Pius XII made it his supreme purpose to assure the survival of the Catholic Church in a time of turmoil. In this, he was successful, although it is still not clear just how, when, and by whom that survival was threatened. Providing help to the victims of Nazi persecution, the pope undertook much less than could have been expected of a person of his exalted position.[8]
As Deák points out, Pius XII saw his primary responsibility to be the protection of the institutional church, its property, its prerogatives, and its ability to fulfill its mission as he saw it. But as multiple sources from the war years make clear, he was painfully aware of the criticism that he was failing to perform another role that many sought in the leader of the church, courageous moral leadership.
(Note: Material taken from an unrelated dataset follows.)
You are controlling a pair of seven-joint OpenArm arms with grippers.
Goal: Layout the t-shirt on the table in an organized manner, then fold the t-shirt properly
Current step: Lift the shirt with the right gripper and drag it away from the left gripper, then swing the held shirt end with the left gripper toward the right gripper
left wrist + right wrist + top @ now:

His defensiveness on this score runs through innumerable reports of those who met with him at the time.
As the pope saw it, there were bad Fascists and good Fascists, the bad men of the Nazi regime and the good men. For every Farinacci there was a Ciano, for every Ribbentrop there was a Weizsäcker. What differentiated the good from the bad was their attitude toward the church. Those who respected the church’s prerogatives, showed deference to the Catholic clergy, and offered the resources of the state to strengthen the church were good. Those who threatened the church’s influence, undercut its institutional activities, and threatened its property and its reputation were bad.
Pius XII would never stand up to Mussolini or to Hitler. Both men clearly intimidated him, a fact that the two dictators recognized and used to their benefit. Defenders of Pius XII’s silence who argue that the pope was not in a position to exert influence over Germany’s political path have a point that has to be taken seriously, but such a defense has little to recommend it in the case of Italy. The pope was, after all, Italian, as were virtually all the men of the Curia. The Vatican was in Rome, within a couple of miles of Mussolini’s Palazzo Venezia and the king’s Quirinal Palace, and the pope himself was a Roman. The country was overwhelmingly Catholic and permeated by a massive capillary church organization that reached into the remotest villages. There is no doubt that the pope and the Catholic clergy had vast influence there.
The speed with which the whole apparatus of Fascism crumbled when the king deposed Mussolini on July 25, 1943, with barely a peep of popular protest, shows how tenuous the Duce’s hold was on the Italian people in the end. What would have happened if the pope had denounced Italy’s impending entry into the war in 1940, had denounced the constant use the Fascists were making of church authority in justifying their demonization of Jews? How many of the men who murdered Jews or helped round them up to be sent to their deaths saw themselves as good Roman Catholics?